**PROBLEM STATEMENT:** If a line in the entries includes "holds", show that line.

**Saved entries:**

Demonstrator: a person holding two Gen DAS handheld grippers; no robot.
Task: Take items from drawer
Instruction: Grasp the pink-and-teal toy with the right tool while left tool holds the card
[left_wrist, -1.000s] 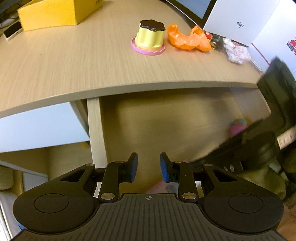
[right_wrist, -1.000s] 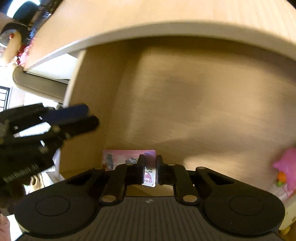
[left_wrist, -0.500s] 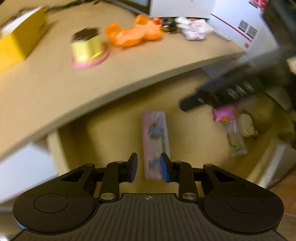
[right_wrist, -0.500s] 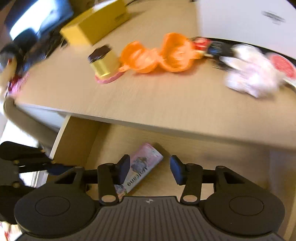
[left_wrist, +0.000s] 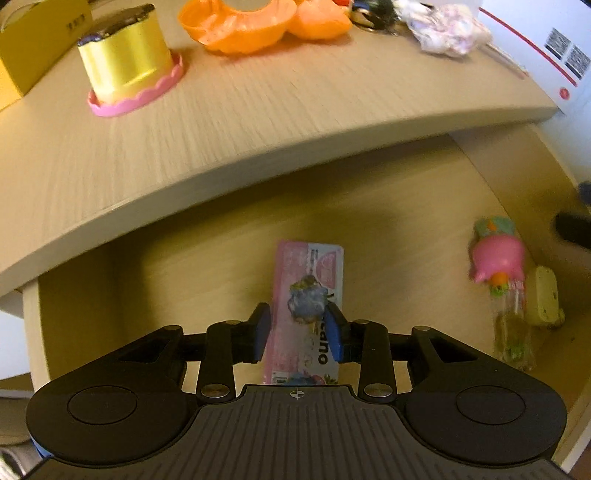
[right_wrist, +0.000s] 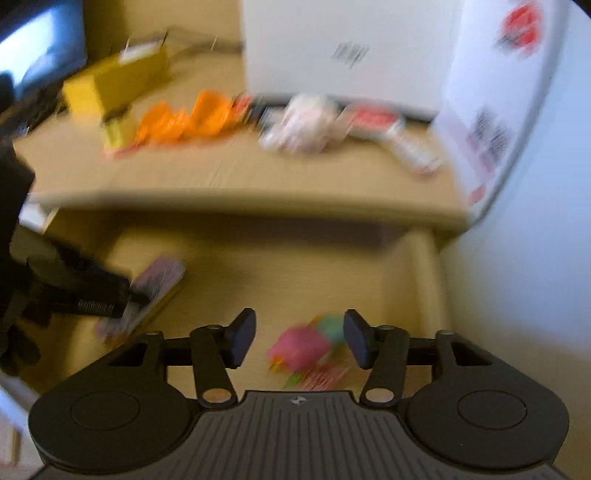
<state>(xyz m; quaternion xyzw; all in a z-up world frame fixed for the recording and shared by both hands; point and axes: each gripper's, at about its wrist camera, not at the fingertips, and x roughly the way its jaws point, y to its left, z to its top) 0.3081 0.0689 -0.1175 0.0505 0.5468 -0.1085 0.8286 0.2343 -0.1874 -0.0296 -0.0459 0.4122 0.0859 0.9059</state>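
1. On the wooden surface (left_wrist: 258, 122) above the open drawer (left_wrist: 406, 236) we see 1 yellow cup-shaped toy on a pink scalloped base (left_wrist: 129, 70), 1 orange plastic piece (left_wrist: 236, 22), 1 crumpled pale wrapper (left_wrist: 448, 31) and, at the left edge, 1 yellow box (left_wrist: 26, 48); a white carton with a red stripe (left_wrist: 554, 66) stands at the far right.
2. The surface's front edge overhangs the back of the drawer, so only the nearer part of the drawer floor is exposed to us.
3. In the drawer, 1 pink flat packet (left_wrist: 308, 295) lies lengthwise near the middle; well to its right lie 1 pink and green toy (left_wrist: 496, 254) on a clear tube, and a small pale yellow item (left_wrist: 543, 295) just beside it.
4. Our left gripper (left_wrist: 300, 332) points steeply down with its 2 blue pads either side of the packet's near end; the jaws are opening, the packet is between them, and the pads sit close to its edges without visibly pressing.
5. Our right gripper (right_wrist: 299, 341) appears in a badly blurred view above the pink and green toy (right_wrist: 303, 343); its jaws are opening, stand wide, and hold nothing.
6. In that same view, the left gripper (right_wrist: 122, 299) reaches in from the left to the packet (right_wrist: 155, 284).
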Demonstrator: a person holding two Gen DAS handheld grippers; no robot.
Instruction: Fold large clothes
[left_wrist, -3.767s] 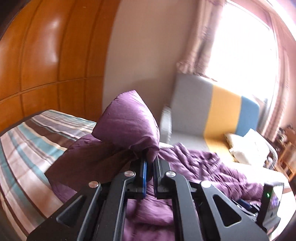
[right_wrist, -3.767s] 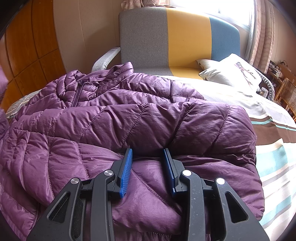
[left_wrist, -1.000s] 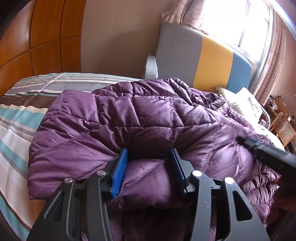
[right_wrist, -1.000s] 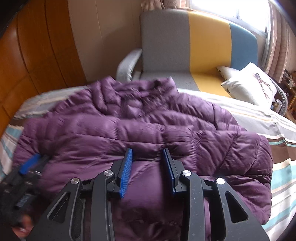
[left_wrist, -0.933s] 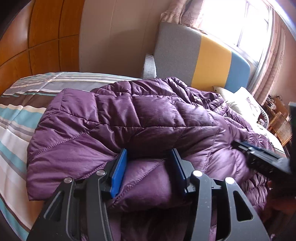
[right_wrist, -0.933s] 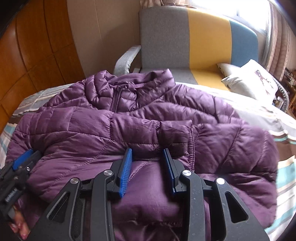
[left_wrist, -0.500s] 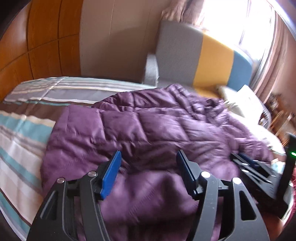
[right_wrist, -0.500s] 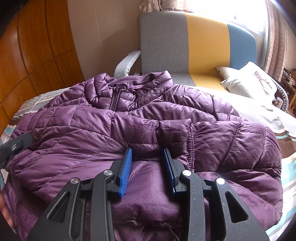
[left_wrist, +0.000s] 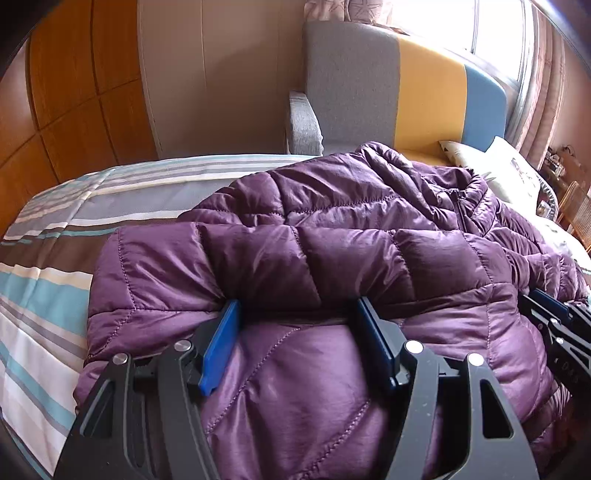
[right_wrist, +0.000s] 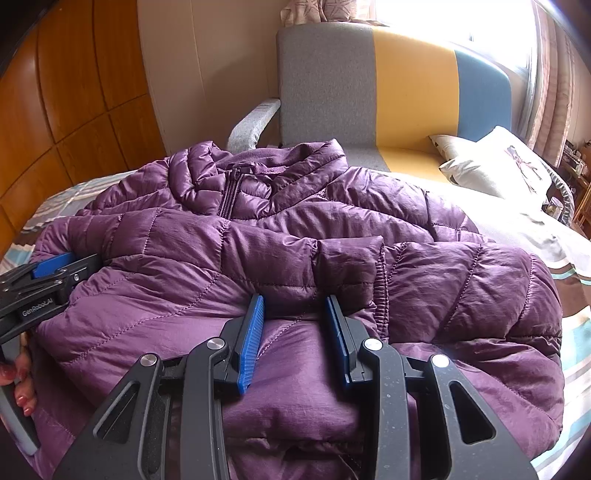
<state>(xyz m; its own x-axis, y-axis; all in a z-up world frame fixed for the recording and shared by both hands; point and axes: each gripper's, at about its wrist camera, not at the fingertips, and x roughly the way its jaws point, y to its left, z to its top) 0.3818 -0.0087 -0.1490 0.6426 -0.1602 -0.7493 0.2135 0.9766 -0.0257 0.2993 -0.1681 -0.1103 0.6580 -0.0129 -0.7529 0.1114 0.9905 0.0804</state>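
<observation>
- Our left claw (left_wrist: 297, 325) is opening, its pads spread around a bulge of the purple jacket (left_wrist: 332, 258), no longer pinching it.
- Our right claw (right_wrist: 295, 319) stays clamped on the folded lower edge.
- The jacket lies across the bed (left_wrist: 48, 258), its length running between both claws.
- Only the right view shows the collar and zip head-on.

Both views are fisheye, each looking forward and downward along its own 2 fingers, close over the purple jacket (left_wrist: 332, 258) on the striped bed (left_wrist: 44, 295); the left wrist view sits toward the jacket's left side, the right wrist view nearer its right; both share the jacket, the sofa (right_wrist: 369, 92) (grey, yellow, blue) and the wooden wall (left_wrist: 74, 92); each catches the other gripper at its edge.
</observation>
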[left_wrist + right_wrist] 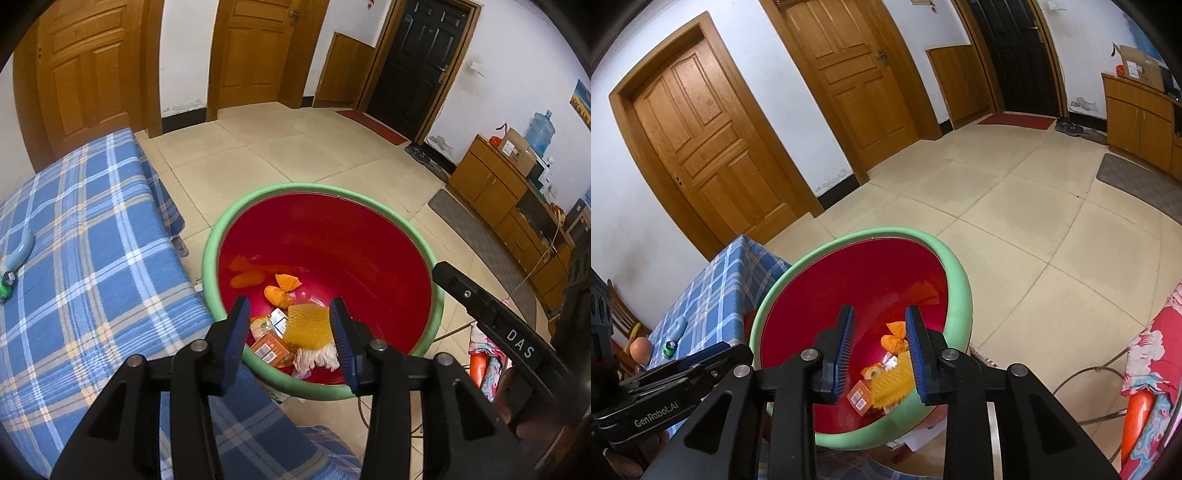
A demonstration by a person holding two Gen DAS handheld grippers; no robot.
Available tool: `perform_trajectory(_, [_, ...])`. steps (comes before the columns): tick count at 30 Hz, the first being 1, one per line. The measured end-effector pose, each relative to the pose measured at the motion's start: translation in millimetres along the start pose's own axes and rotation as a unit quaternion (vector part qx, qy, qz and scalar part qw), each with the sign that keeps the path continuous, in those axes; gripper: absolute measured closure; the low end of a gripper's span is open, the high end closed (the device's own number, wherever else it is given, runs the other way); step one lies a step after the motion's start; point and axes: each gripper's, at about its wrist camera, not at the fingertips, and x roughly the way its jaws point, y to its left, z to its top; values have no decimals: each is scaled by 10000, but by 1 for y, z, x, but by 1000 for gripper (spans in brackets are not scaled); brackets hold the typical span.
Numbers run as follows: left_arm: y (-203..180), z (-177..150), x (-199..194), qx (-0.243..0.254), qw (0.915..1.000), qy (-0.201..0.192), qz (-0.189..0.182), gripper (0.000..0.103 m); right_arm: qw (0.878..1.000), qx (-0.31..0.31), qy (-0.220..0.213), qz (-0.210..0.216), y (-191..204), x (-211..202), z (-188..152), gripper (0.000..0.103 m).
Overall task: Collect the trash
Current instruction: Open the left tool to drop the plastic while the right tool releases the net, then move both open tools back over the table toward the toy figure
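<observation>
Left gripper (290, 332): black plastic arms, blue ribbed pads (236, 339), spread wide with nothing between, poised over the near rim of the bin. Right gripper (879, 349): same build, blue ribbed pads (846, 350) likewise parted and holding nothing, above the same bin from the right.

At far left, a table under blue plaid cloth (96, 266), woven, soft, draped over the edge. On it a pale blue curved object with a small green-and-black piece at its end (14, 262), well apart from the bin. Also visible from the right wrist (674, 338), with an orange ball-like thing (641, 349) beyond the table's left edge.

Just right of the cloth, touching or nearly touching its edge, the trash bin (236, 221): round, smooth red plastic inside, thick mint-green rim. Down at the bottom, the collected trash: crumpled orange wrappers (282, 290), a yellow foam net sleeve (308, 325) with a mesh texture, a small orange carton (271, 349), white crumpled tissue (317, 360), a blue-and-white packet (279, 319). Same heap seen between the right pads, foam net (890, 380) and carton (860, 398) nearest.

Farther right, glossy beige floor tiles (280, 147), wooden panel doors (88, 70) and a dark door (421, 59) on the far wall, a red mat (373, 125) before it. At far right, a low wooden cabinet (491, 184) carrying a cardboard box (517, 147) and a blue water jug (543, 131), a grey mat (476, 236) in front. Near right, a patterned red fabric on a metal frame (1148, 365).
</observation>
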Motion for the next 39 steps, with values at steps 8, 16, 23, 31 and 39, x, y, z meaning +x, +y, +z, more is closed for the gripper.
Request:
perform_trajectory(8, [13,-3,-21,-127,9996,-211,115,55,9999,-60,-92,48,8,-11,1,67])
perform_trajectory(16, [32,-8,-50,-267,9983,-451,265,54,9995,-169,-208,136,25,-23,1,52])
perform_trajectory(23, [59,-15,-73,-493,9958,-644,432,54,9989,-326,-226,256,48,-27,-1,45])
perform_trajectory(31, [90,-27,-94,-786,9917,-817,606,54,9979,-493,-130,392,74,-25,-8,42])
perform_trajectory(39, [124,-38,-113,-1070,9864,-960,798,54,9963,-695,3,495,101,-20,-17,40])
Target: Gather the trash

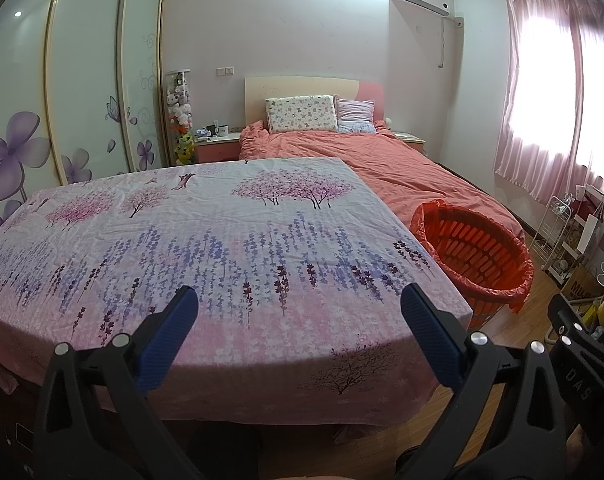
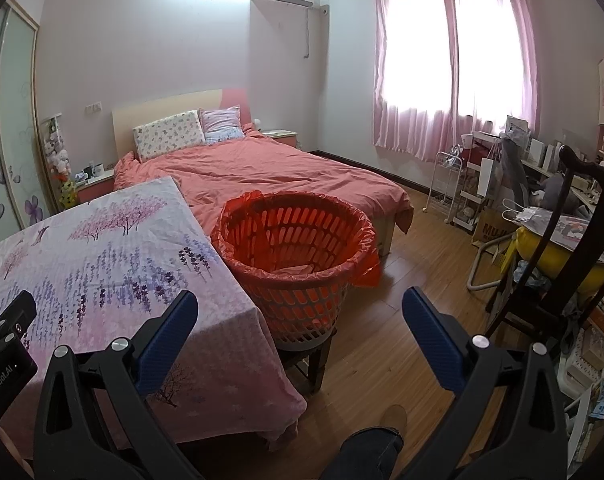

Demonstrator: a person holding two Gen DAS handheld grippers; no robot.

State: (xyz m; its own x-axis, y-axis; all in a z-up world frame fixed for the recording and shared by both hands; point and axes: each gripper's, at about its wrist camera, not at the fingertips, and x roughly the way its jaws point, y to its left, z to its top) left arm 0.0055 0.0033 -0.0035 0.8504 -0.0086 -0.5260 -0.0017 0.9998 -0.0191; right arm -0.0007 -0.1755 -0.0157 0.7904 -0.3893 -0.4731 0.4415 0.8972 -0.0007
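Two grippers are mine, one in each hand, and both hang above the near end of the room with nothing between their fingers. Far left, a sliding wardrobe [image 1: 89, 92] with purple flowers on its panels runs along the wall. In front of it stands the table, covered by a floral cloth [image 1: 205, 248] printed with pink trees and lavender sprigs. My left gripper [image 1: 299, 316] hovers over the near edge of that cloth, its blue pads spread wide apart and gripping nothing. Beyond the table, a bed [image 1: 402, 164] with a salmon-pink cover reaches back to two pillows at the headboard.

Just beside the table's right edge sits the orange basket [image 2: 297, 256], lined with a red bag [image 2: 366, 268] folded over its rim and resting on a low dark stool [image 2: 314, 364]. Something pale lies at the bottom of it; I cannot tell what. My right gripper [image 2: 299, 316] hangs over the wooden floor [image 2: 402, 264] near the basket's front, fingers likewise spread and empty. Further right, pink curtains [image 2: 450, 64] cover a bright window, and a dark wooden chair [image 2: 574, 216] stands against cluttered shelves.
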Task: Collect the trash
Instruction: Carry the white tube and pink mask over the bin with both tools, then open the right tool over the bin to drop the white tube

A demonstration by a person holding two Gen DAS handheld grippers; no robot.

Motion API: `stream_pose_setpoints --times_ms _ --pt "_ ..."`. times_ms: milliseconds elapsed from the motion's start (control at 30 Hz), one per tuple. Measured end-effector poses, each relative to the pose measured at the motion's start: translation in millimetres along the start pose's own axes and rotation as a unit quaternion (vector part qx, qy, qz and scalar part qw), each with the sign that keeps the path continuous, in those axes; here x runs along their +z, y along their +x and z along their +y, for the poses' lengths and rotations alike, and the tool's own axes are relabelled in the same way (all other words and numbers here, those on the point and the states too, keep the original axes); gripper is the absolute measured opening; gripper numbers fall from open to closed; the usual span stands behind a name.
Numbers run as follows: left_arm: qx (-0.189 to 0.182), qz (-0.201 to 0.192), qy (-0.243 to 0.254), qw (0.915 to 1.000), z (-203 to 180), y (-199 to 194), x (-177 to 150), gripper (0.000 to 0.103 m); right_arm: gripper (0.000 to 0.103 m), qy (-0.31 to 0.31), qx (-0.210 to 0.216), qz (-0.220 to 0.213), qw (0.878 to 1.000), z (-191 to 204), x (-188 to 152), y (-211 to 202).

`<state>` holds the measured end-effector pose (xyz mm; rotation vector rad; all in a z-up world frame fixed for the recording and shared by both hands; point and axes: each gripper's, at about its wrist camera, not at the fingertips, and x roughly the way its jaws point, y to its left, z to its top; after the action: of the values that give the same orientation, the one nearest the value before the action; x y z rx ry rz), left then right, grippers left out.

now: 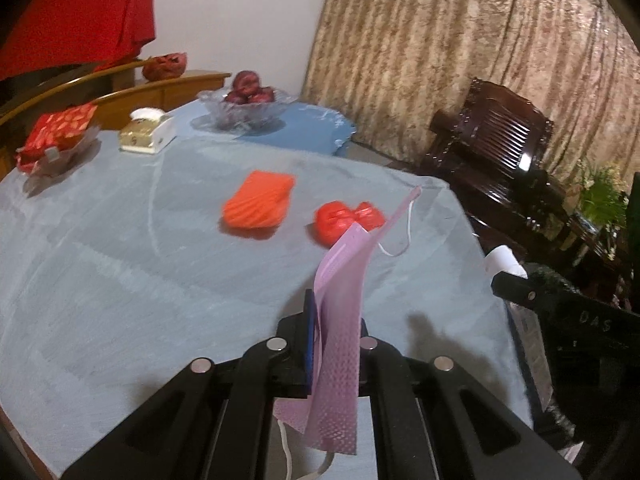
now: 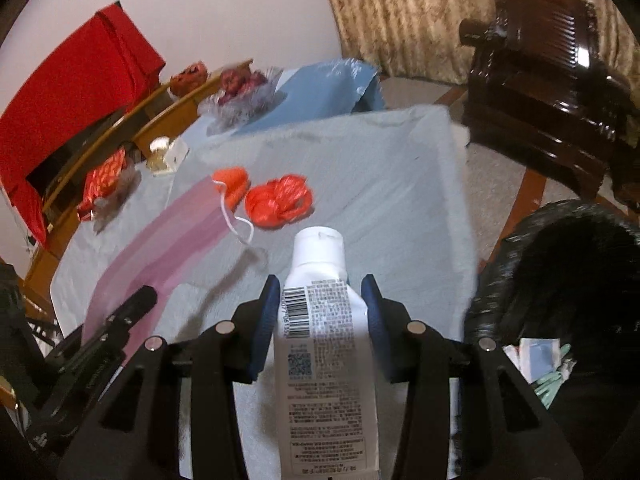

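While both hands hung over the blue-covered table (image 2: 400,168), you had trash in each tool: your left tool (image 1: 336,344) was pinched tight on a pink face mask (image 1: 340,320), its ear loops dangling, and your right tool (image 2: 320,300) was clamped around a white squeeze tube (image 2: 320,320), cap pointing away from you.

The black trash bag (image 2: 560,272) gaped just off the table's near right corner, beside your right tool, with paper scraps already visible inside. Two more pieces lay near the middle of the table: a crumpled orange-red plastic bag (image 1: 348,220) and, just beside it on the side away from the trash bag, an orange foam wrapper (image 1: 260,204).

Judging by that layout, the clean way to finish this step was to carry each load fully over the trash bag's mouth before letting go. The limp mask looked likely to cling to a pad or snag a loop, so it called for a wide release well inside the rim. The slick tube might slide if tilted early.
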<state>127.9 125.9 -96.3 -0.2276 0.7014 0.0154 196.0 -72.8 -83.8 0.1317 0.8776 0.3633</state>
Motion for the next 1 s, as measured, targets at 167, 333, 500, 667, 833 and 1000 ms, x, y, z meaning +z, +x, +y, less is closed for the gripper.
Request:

**SOLUTION TO THIS EXERCISE:**
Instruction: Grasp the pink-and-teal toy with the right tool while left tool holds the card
`<state>` holds the measured end-effector pose (xyz mm; rotation vector rad; all in a z-up world frame fixed for the recording and shared by both hands; point and axes: each gripper's, at about its wrist camera, not at the fingertips, and x roughly the way its jaws point, y to its left, z to its top; after the action: of the values that give the same orientation, the one nearest the value before the action; x y z rx ry rz), left then right, grippers left out.

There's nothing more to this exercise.